## WORK REQUIRED
Where the line with "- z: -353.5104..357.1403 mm" appears below, start writing out lines exactly, and finish with the line with "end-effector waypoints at", which is included; write out nothing else.

= = =

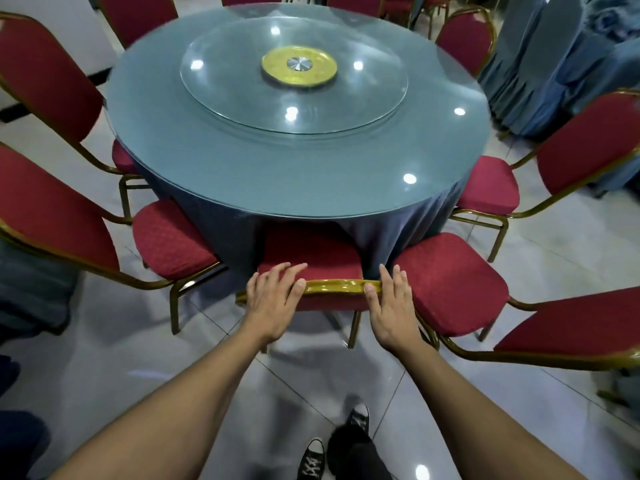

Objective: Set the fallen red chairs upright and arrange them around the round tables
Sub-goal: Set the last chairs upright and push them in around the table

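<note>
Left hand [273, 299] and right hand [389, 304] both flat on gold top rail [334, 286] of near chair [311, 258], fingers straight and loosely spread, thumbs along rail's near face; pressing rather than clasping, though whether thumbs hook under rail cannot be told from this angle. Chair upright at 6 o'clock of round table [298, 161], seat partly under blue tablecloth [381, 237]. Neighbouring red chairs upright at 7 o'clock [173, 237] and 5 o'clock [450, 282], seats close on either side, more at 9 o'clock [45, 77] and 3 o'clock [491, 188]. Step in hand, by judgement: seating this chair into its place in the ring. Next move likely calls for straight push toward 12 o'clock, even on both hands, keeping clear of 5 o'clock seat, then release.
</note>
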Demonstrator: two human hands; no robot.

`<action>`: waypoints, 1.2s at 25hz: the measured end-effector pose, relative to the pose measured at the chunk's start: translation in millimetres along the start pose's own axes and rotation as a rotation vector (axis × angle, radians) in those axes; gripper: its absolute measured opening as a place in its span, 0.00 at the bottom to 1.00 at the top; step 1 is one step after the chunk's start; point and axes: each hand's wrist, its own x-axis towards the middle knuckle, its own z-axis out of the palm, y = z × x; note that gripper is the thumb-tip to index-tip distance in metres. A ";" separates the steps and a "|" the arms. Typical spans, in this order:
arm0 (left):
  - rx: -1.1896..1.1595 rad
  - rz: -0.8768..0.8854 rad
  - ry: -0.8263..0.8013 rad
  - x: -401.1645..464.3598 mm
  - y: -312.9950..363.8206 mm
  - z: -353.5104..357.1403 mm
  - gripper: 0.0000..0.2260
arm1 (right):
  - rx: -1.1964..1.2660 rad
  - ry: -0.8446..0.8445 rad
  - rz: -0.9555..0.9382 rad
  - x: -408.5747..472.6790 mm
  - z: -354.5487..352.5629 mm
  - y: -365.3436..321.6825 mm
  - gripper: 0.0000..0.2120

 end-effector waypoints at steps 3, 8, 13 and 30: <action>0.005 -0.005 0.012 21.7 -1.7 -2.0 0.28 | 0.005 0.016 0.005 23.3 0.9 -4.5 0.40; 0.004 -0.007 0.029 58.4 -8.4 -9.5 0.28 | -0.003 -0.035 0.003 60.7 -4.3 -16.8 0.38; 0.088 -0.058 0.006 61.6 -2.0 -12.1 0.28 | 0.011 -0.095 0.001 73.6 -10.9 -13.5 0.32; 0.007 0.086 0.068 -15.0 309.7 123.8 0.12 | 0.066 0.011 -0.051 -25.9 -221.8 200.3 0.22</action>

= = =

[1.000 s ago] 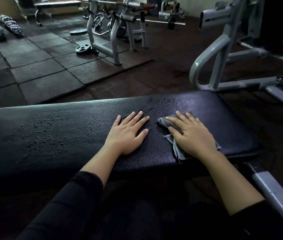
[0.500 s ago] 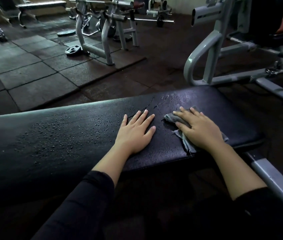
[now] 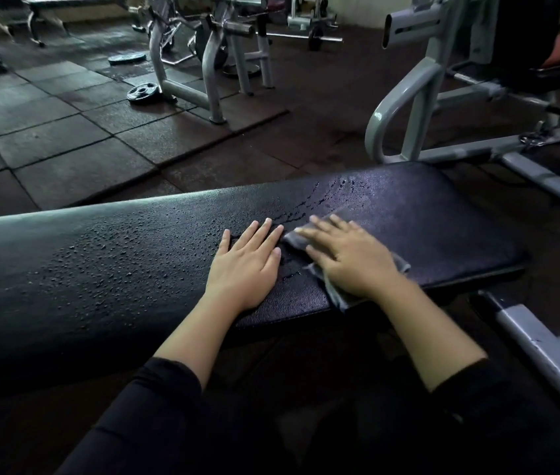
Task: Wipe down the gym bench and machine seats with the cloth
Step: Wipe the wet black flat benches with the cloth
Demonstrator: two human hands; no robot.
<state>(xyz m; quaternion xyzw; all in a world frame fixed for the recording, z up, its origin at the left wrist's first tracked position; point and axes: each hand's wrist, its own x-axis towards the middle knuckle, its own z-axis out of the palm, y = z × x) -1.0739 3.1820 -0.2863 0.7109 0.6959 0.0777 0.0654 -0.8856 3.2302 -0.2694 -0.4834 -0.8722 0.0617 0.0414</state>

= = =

## EXERCISE RESULT
  - z: -353.5104..357.1403 mm
  - gripper: 0.0000..0.2260
arm1 (right):
  - rx: -1.1964..1.2660 rad
  - ry: -0.8446..0.8445 rad
  - rz: -0.9555..0.9382 rad
  - x: -408.5747..472.6790 mm
  - z: -354.5487..352.5629 mm
  - y: -365.3436..321.6825 mm
  - gripper: 0.0000..0.2120

 end-effector waypoints at steps 3, 8, 13 and 30: <action>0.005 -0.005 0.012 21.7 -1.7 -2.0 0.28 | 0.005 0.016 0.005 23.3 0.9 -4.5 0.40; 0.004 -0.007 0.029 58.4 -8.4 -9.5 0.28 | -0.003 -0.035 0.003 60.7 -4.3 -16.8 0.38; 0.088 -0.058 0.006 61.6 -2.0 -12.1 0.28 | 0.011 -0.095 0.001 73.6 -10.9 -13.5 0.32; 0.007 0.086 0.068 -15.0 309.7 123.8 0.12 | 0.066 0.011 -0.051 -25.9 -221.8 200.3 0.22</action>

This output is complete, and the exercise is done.